» TASK PROMPT:
The pictures are to be dropped, and the records below are to be restated word for word.

[[ THE RECORDS open ]]

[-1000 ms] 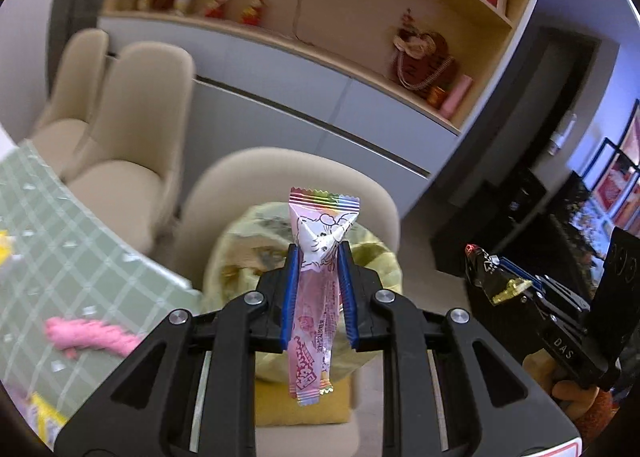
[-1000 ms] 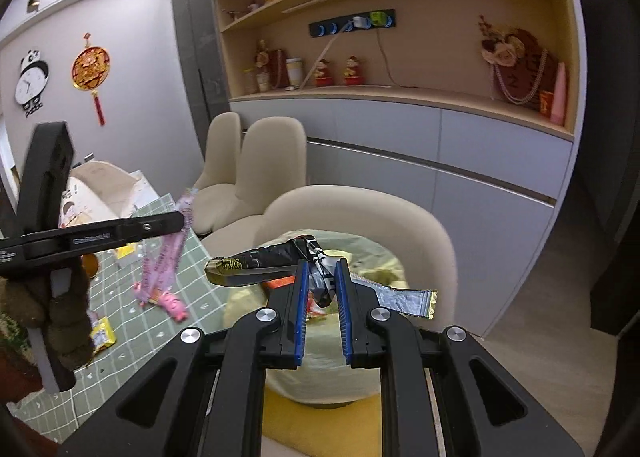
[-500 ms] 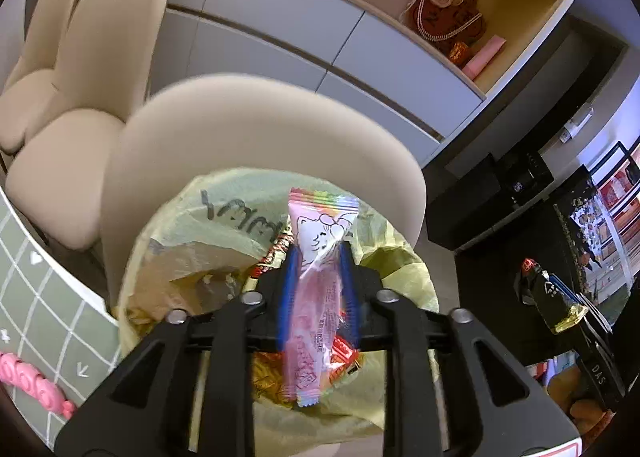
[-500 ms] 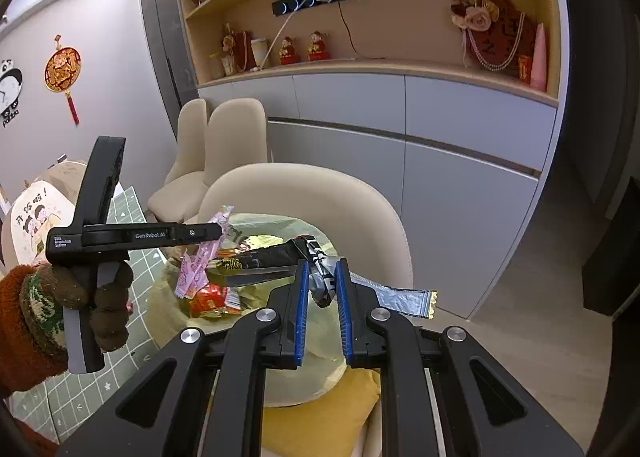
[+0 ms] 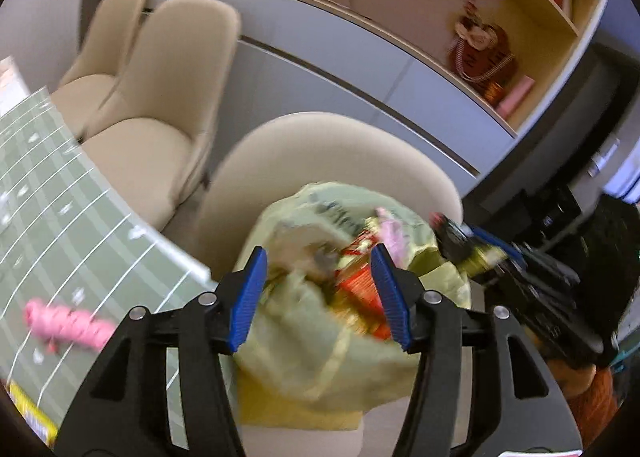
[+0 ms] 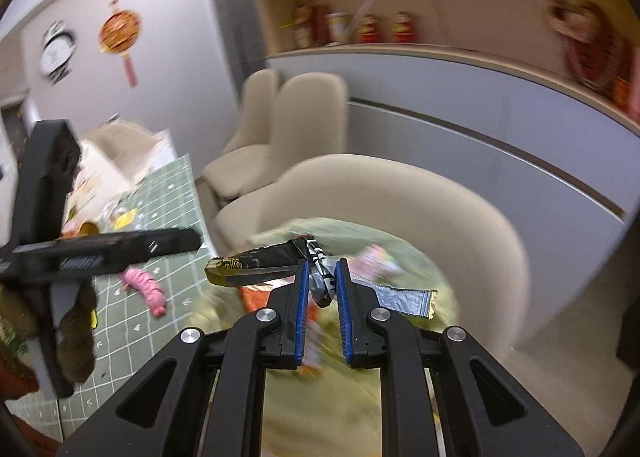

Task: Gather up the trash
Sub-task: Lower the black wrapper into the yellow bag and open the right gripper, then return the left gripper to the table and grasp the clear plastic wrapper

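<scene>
A yellow-green trash bag sits on a beige chair, holding red and gold wrappers. My left gripper is open and empty just above the bag's mouth. The pink candy wrapper lies inside the bag; it also shows in the right wrist view. My right gripper is shut on a crumpled black and silver wrapper above the bag. The right gripper appears in the left wrist view at the bag's right rim.
A green gridded table mat lies to the left with a pink wrapper and a yellow packet. Beige chairs stand behind, before a cabinet with shelves. The chair back curves round the bag.
My left gripper has opened and dropped the pink candy wrapper into the bag, then drawn back. My right gripper still holds the black wrapper and has moved over the bag.
</scene>
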Demonstrator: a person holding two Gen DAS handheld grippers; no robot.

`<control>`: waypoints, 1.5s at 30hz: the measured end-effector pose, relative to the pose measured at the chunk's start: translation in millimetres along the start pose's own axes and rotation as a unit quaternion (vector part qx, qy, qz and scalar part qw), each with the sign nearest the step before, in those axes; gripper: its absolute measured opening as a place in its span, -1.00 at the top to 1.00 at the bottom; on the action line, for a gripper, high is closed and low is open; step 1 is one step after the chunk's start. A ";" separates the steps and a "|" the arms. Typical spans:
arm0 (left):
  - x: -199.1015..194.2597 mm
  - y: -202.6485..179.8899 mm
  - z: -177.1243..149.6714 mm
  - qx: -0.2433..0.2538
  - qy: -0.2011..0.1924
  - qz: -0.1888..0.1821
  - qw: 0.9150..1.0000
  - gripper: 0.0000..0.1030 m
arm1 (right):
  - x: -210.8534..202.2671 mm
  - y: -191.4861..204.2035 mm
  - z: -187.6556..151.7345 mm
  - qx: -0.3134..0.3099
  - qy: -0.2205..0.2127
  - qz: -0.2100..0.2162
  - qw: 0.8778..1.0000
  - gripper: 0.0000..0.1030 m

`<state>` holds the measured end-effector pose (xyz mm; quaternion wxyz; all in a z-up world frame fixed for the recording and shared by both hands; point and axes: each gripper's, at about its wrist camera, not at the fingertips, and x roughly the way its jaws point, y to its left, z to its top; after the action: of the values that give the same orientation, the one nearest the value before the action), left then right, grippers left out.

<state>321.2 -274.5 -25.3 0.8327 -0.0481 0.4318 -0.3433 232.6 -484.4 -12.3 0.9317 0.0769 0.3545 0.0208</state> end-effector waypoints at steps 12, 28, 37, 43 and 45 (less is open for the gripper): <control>-41.2 54.7 -43.2 -0.075 0.008 0.050 0.996 0.00 | 82.8 -21.1 -24.9 0.031 0.169 -0.014 0.985 0.72; -111.4 89.2 -74.7 -0.087 -0.006 0.076 0.993 0.00 | 1.2 32.0 -26.5 0.031 0.046 -0.061 0.997 0.20; -199.5 184.3 -135.0 -0.147 -0.039 0.173 0.973 0.00 | -25.0 132.3 -34.2 0.026 -0.003 0.003 1.000 0.06; -260.4 282.6 -183.2 -0.240 -0.056 0.238 0.940 0.00 | -7.8 218.9 -50.6 -0.010 0.021 0.034 0.999 0.06; -280.3 315.7 -197.6 -0.262 -0.068 0.250 0.930 0.00 | -4.4 238.8 -56.4 -0.012 0.023 0.042 0.999 0.06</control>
<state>230.2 180.0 -75.0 0.8764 -0.1788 0.4471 0.0052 195.7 -241.8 -13.1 0.9225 0.0797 0.3718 0.0659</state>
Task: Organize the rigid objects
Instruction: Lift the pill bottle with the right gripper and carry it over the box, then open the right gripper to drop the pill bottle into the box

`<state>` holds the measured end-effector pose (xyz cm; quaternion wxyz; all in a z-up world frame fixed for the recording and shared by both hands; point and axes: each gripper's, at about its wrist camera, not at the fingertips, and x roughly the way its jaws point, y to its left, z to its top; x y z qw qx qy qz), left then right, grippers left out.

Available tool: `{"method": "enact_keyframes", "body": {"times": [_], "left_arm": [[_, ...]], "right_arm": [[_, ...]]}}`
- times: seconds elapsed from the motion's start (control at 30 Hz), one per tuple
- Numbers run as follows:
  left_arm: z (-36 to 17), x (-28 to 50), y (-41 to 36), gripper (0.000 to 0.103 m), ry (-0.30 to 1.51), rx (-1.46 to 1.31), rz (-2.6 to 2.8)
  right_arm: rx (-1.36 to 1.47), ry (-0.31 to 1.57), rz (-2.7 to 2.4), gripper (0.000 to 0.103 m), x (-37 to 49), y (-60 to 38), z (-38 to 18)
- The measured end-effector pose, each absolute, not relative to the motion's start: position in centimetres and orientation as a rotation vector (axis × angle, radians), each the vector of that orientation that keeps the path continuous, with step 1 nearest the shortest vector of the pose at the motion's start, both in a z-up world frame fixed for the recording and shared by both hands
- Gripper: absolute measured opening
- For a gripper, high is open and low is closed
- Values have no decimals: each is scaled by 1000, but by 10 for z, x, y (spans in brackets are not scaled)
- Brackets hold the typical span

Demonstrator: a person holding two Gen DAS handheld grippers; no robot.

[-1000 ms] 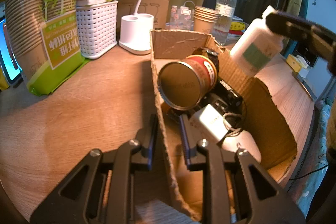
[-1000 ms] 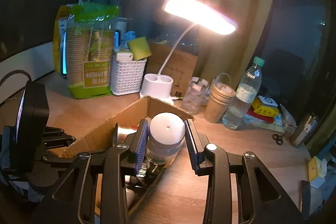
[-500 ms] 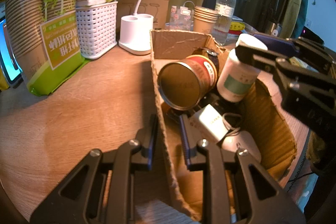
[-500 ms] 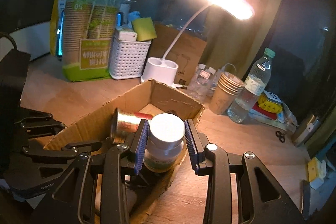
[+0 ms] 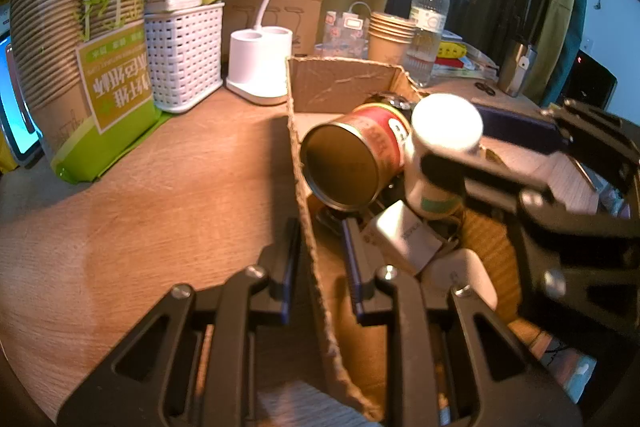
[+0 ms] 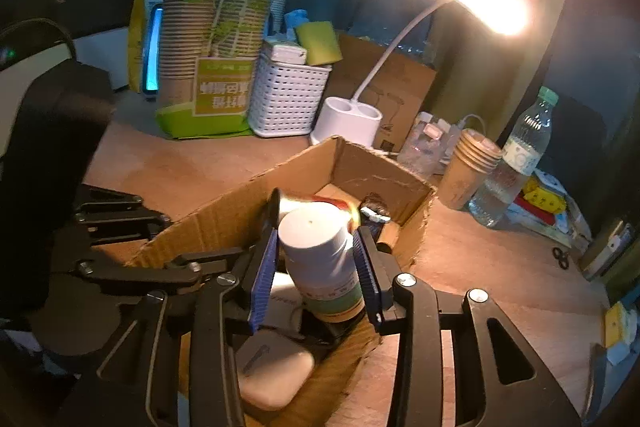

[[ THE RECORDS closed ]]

» ANSWER FOR THIS EXERCISE:
[-1000 ms] 
[-1000 ms] 
[-500 ms] 
[-500 ms] 
[+0 ms] 
[+0 ms] 

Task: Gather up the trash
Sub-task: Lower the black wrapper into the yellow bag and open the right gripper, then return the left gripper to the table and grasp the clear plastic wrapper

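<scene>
A yellow-green trash bag sits on a beige chair, holding red and gold wrappers. My left gripper is open and empty just above the bag's mouth. The pink candy wrapper lies inside the bag; it also shows in the right wrist view. My right gripper is shut on a crumpled black and silver wrapper above the bag. The right gripper appears in the left wrist view at the bag's right rim.
A green gridded table mat lies to the left with a pink wrapper and a yellow packet. Beige chairs stand behind, before a cabinet with shelves. The chair back curves round the bag.
My left gripper has opened and dropped the pink candy wrapper into the bag, then drawn back. My right gripper still holds the black wrapper and has moved over the bag.
</scene>
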Demonstrator: a person holding two Gen DAS handheld grippers; no robot.

`<control>`: waypoints, 1.5s at 30hz: the measured end-effector pose, relative to the pose measured at the chunk's start: translation in millimetres along the start pose's own axes and rotation as a unit quaternion (vector part qx, qy, qz and scalar part qw), each with the sign nearest the step before, in those axes; gripper: its absolute measured opening as a place in its span, -1.00 at the top to 1.00 at the bottom; on the action line, for a gripper, high is closed and low is open; step 1 is one step after the chunk's start. A ";" separates the steps and a "|" the arms. Typical spans:
arm0 (left):
  - x: -199.1015..194.2597 mm
  - y: -202.6485..179.8899 mm
  - z: -177.1243..149.6714 mm
  - qx: -0.2433..0.2538
  - qy: -0.2011..0.1924
  - qz: -0.1888..0.1821
  - qw: 0.9150..1.0000
  - gripper: 0.0000..0.1030 m
arm1 (right):
  - x: -210.8534..202.2671 mm
  - y: -191.4861..204.2035 mm
  - z: -187.6556..151.7345 mm
  - qx: -0.3134..0.3099
  - qy: -0.2205..0.2127
  - qz: -0.2100..0.2162
  - qw: 0.8778..1.0000
  - gripper: 0.0000..0.1030 m

`<state>` holds the measured end-effector pose (xyz mm; quaternion wxyz; all in a z-up world frame fixed for the recording and shared by both hands; point and axes: each gripper's, at about its wrist camera, not at the fingertips, and x roughly the way its jaws point, y to its left, z to its top; after the action: of the values that give the same orientation, the one nearest the value before the action), left then right, grippers left out.

<state>321.2 -274.5 -25.3 0.8327 -0.0481 0.4318 -0.3433 232.6 -484.4 -12.3 0.9317 0.0769 0.3545 0.0208</state> end-effector waypoints at steps 12, 28, 37, 43 and 45 (less is open for the gripper): <control>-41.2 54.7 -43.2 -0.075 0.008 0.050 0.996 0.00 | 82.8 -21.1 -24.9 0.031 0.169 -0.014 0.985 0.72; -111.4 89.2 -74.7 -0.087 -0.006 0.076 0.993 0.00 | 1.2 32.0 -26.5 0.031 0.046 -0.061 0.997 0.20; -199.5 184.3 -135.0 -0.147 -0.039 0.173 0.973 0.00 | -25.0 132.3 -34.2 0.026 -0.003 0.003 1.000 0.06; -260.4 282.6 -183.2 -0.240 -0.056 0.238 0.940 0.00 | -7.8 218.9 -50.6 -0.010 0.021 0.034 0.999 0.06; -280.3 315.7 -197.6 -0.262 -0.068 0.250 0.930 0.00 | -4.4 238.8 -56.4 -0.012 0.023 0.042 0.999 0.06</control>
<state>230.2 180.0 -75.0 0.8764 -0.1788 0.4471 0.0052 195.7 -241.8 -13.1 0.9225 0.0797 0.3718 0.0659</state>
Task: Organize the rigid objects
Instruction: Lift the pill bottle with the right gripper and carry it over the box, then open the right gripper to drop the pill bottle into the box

`<state>` holds the measured end-effector pose (xyz cm; quaternion wxyz; all in a z-up world frame fixed for the recording and shared by both hands; point and axes: each gripper's, at about its wrist camera, not at the fingertips, and x roughly the way its jaws point, y to its left, z to its top; x y z qw qx qy qz), left then right, grippers left out.

Available tool: `{"method": "enact_keyframes", "body": {"times": [_], "left_arm": [[_, ...]], "right_arm": [[_, ...]]}}`
- times: seconds elapsed from the motion's start (control at 30 Hz), one per tuple
- Numbers run as follows:
  left_arm: z (-36 to 17), x (-28 to 50), y (-41 to 36), gripper (0.000 to 0.103 m), ry (-0.30 to 1.51), rx (-1.46 to 1.31), rz (-2.6 to 2.8)
  right_arm: rx (-1.36 to 1.47), ry (-0.31 to 1.57), rz (-2.7 to 2.4), gripper (0.000 to 0.103 m), x (-37 to 49), y (-60 to 38), z (-38 to 18)
- The measured end-effector pose, each absolute, not relative to the motion's start: position in centimetres and orientation as a rotation vector (axis × angle, radians), each the vector of that orientation that keeps the path continuous, with step 1 nearest the shortest vector of the pose at the motion's start, both in a z-up world frame fixed for the recording and shared by both hands
- Gripper: absolute measured opening
- For a gripper, high is open and low is closed
- Values have no decimals: each is scaled by 1000, but by 10 for z, x, y (spans in brackets are not scaled)
- Brackets hold the typical span

Demonstrator: a person holding two Gen DAS handheld grippers; no robot.

[-1000 ms] 
[-1000 ms] 
[-500 ms] 
[-500 ms] 
[+0 ms] 
[+0 ms] 

The answer given is complete as it stands.